Economist Anthony Annett has delivered a book that should be required reading not only for those of us who have long been interested in Catholic social doctrine, but for anyone who is serious about bringing their Catholic faith to bear on decisions relating to public life. Cathonomics: How Catholic Tradition Can Create a More Just Economy should especially find its way onto the required reading list at every Catholic business school.
As Annett relates, after the mountains of evidence of financial wrongdoings that led to the 2008 economic meltdown, economist Luigi Zingales asked, pointedly "whether business schools incubated criminals." The approach to economics Annett advocates in this book would keep such an incubation from happening in the first place.
Full disclosure: Back when I lived in Washington, Annett and I were both parishioners at St. Matthew's Cathedral and we became friends. He also knows I would never agree to review a book I was not prepared to criticize.

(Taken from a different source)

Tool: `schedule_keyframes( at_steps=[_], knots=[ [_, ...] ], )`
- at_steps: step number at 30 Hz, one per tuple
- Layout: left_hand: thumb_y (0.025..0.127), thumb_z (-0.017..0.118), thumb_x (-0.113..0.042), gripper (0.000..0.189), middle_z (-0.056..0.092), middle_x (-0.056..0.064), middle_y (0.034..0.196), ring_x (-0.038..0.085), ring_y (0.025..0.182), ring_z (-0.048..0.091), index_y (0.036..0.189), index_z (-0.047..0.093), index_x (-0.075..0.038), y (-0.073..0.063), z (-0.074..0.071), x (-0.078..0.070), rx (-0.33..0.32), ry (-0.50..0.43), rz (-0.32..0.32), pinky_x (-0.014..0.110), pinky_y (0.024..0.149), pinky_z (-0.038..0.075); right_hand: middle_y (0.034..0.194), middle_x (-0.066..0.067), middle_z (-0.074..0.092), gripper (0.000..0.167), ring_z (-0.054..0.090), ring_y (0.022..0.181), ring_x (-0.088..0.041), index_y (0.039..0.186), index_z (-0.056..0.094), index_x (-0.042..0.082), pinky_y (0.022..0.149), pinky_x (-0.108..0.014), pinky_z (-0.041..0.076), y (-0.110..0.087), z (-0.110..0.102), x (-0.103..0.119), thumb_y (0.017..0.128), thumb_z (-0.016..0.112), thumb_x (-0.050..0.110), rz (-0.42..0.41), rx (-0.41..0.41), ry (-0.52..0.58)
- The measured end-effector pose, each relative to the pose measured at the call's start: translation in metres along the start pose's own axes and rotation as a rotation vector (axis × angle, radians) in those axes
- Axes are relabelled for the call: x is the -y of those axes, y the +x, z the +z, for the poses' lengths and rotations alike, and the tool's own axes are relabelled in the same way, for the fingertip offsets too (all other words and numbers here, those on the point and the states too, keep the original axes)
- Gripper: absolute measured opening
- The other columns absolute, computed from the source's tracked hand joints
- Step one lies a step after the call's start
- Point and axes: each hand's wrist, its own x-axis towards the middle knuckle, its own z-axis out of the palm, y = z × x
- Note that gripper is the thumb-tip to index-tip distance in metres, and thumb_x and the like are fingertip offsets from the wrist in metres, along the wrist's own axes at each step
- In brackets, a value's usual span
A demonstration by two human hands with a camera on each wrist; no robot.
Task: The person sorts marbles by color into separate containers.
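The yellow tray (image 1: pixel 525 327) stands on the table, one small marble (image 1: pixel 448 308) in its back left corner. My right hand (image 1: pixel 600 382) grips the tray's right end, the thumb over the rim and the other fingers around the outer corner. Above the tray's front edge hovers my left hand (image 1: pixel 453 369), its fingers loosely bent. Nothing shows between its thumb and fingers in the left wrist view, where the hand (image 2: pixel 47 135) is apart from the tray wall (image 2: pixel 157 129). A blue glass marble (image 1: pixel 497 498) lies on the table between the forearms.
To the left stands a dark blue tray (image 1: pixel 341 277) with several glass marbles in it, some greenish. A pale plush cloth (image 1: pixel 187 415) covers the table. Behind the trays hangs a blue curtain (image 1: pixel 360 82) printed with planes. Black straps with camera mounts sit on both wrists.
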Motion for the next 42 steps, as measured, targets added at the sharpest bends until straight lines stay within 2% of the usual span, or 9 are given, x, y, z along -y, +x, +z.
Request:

The opening chapters will be familiar to regular readers of NCR. Annett surveys the great encyclicals that form the building blocks of Catholic social teaching, but first he looks to the roots of Catholic social doctrine in both the Scriptures and the intellectual traditions of the church. This is a step that too many advocates of Catholic social teaching neglect. Catholic social doctrine did not drop out of the sky in 1891 when Pope Leo XIII issued Rerum Novarum. It is rooted in notions of justice drawn from the Hebrew Scriptures, Aristotle's conceptualization of the common good, the Gospel's concern for the poor, and the great theological synthesis of Aristotelian ethics and Catholic doctrine achieved by St. Thomas Aquinas. Annett brings all these threads together masterfully.